Sunday, February 21, 2010

Some Gypsies Eat Rabbits Sometimes

A few nights ago, I was sitting in the office in the late afternoon writing email and doing research on handmade paper for my project. At some point this evening, one of the staff came into the office and asked me if I had a knife. I said no, but I offered him some scissors that I had seen on the desk. He laughed and left the room. A few minutes later he came back and asked me if I knew about gypsies. I said yes. He then told me that some gypsies live in Tamil Nadu and that they are part of some of the self-help groups that seek microcredit loans with ODAM. He told me that they travel around and catch wild animals for food. He then said that one of the guys from that group caught a wild hare and had it in the backyard of the office. Naturally, I went out to the back of the office had to check it out. There I saw the said gypsy standing proudly next to his catch. The animal had its hind legs tied together and its forelegs tied together, lying on a table and looking rough. It was alive but not happy.

I asked how he caught it and it was translated to me that he caught it the night before. He used a flashlight attached to his head and spotted the rabbit in the dark, threw a net on it, and caught it. He had been carrying it around all day in a wicker basket on his journey to get to our office to meet with staff. I watched the rabbit lying there for a little bit, then beaming, the guy started to sweetly pet the animal on the head. This creature was going to be this guy’s meal for the day. They were looking for a knife so that this guy could use it on this thing. I said "very good" in Tamil and left the man to his rabbit. Minutes later I heard the animal yell, and a rabbit yell is really one of the most eerie sounds to hear. Not long after that I went to go look and the rabbit was skinned and hanging from a tree outside the back of the office. They began their meeting and it was the most unreal sight to see. The staff were all sitting in chairs with this guy while his basic sustenance was literally hanging next to them.

The juxtaposition of the entire situation has continued to astound me. There were so many different elements at hand, I was so humbled by it. Firstly, I recognized again that I have no grasp on others' realities. I have seen gypsies in urban environments, and I have studied hunter-gatherer civilizations of the past, and I have heard of tribal rabbit hunting. With each of these situations, I've categorized and reached conclusions that make those things comfortable for me to be around, talk about, experience. But this event put it all together, and created an entirely different set of realities that destroyed my earlier, unquestioned understandings of those situations. All of a sudden, in the year 2010, a gypsy man from rural Tamil Nadu can catch a hare for dinner one night, travel for hours the next morning in order to negotiate getting a microcredit loan by joining state/NGO initiatives as part of a {developmentese} self-help group program, walk all that way, forget a knife, and ask some American-Tamil liberal girl to help him out. what?!? what just happened!?

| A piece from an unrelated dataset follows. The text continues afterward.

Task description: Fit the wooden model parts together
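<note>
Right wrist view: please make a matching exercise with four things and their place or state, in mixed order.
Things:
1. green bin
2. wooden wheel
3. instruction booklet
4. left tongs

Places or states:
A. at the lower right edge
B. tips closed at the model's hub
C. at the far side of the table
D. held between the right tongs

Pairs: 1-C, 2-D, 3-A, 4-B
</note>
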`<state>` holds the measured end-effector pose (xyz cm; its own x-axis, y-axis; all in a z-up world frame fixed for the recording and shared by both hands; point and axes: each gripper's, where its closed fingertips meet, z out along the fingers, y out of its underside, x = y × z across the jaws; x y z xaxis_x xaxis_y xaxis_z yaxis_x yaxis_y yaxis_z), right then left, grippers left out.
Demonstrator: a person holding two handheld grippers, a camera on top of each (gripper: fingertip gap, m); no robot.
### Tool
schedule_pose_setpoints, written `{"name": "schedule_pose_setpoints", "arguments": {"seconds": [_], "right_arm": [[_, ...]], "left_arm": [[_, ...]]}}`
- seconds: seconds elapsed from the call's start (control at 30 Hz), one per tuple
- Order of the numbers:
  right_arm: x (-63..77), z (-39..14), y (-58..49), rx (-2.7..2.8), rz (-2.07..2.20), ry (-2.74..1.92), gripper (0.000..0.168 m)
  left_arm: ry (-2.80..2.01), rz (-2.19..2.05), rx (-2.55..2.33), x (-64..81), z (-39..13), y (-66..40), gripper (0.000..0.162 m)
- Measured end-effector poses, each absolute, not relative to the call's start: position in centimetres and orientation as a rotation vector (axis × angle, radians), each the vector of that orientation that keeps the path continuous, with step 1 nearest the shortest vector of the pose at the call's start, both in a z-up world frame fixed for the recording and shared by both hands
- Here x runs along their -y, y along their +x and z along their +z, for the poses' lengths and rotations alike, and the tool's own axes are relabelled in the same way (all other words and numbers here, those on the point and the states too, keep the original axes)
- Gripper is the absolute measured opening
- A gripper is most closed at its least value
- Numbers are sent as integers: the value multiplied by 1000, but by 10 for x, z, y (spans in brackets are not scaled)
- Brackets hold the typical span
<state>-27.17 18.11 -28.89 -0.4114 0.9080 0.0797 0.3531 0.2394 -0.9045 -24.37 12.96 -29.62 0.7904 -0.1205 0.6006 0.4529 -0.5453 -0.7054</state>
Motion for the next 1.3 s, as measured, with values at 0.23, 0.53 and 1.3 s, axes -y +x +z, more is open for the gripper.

In some ways, I feel like Christopher Columbus! I feel like there are entire worlds going on that I discovered, but they've been at it [survival] in their own ways for eons, yet never shared it with me, so now I feel ownership over this newfound knowledge. I am different from Christopher Columbus in that I won't exert my power and resources to exploit them, but I'm sure this sensation must've been the same when he landed in the Caribbean in 1492!


Secondly, I was amazed at how unskilled I am in a practical sense. In the next room, while this man was killing and preparing his food, I was sitting around on my MacBook 'doing important, timely things' for the organization. I had this realization after I read World War Z (a story of the global zombie war, where academics, lawyers, and historians are totally useless for bare survival strategy purposes) last summer. I can't hunt! Can I actually kill an animal with own hands? I wondered also what I would do if I did have a knife to offer. Would I be okay with letting him use it [to kill the rabbit/his dinner]? Ultimately, my answer was yes, but then my sensibilities of a privileged person removed from that process made me cringe at the idea.

Thirdly, I was so excited with this paradigm shift that I couldn't quit thinking about it for hours afterwards. I realized that this is an excellent feeling, and that I would like to spend my life having more of them. This would be most easily accomplished by reading alot, conversing alot, and traveling alot. As someone interested in social development and international globalization, I'm trying hard to be open to letting new realities influence me, to navigate newly voiced (or unvoiced) sensitivities, and to bring what I can offer to these projects in a way that strengthens rather than undermines the power of the 'local'. It's a constant challenge, and makes this the most exciting and hardest work I've ever tackled.